Rusty patched bumble bees pollinate everything from cranberries and blueberries to squash and clover, but they are dying quickly. Studies indicate they have disappeared from 87 percent of their historic range and by as much as 95 percent in recent decades. This is a serious issue that needs to be addressed immediately and if you want to help save the bees, you can take some very simple steps to help today!
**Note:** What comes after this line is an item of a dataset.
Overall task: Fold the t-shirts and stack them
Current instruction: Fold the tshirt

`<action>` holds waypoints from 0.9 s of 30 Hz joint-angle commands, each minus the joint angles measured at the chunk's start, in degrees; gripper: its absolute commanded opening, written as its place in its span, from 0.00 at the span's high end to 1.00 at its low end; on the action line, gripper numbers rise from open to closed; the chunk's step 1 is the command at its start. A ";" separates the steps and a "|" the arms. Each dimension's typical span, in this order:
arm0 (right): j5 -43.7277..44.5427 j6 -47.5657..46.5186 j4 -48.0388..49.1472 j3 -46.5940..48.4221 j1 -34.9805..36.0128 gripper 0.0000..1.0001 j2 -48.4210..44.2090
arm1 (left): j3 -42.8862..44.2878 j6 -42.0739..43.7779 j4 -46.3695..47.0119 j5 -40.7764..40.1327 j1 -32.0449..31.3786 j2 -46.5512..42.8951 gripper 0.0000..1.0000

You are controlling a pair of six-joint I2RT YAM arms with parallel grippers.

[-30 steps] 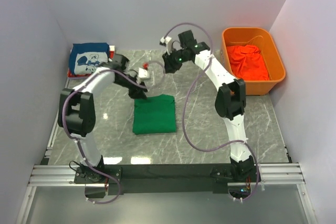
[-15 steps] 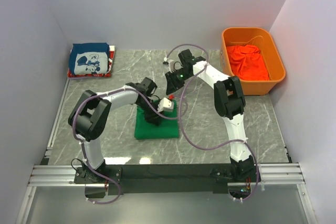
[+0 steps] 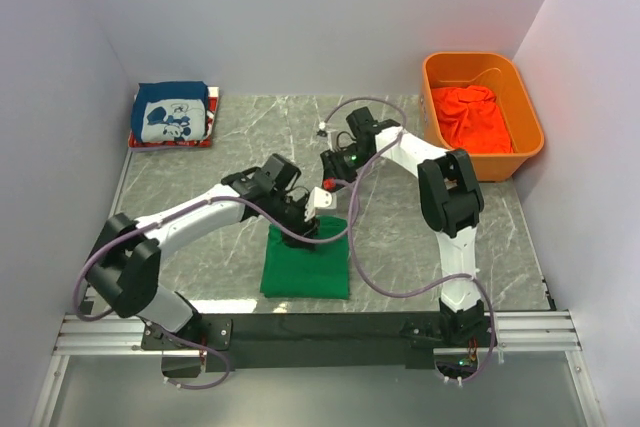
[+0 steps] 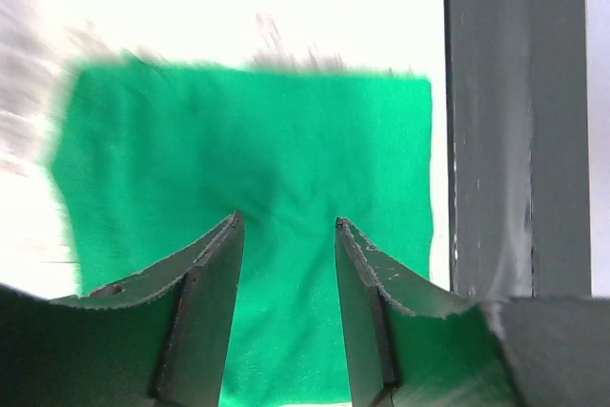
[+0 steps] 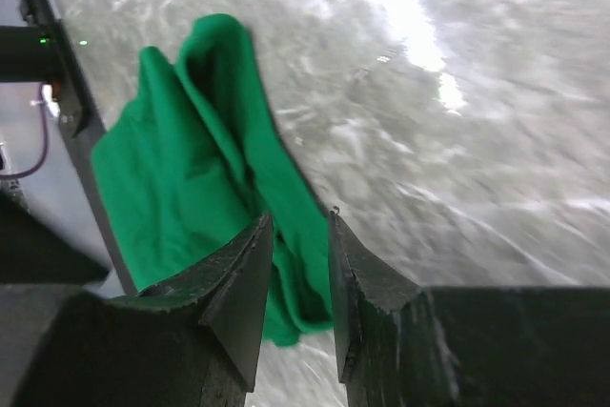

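Note:
The bright green t-shirt lies folded into a rectangle near the table's front edge. It fills the left wrist view. My left gripper is low over the shirt's far edge, its jaws open with the tips against the cloth. My right gripper hovers over bare table just beyond the shirt, its jaws a little apart and empty. The shirt's thick folded edge shows past them. A dark blue printed t-shirt lies folded on a red one at the far left.
An orange plastic bin at the far right holds a crumpled orange-red t-shirt. The grey metal rail along the table's front edge is close to the green shirt. White walls close in the left, back and right sides.
The left arm swung from the far left onto the green shirt, and the shirt has slid toward the front edge with it. The right gripper came down and nearer.

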 commanded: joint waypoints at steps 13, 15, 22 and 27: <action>-3.77 13.08 13.50 0.49 5.89 0.62 6.92 | 4.42 3.85 5.23 -9.48 2.36 7.04 0.50; -4.12 13.08 13.15 0.23 6.16 0.62 7.89 | 4.87 4.99 5.67 -9.13 3.33 7.74 0.49; -6.05 12.46 11.83 -1.18 6.07 0.62 10.00 | 6.27 9.04 4.35 -9.04 4.56 10.73 0.47; -6.84 11.94 10.95 -2.05 6.16 0.62 10.26 | 6.97 12.20 1.81 -7.29 5.27 12.75 0.51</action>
Right now, as the U.S. Fish and Wildlife Service considers granting Endangered Species Act protection to the rusty patched bumble bee, groups are taking the fight to their front door. Friends of the Earth, Environment America, Environmental Action and the Sierra Club are delivering petitions to the U.S. Fish and Wildlife headquarters today signed by 119,662 people urging the agency to enact immediate protections for the bee. The agency is accepting comments on the listing until Nov. 21.
You can sign the petition here: http://action.foe.org/p/dia/action/public/index.sjs?action_KEY=18856&okay=true – it takes seconds to do and can make a world of difference!
Or, if you have a little more time and want to do more, you can submit comments by one of the following methods:
- Electronically: Go to the federal eRulemaking Portal at http://www.regulations.gov. In the Search box, enter FWS–R3–ES–2015–0112, which is the docket number for this rulemaking. Then, in the Search panel on the left side of the screen, under the Document Type heading, click on the Proposed Rules link to locate this document. You may submit a comment by clicking on “Comment Now!”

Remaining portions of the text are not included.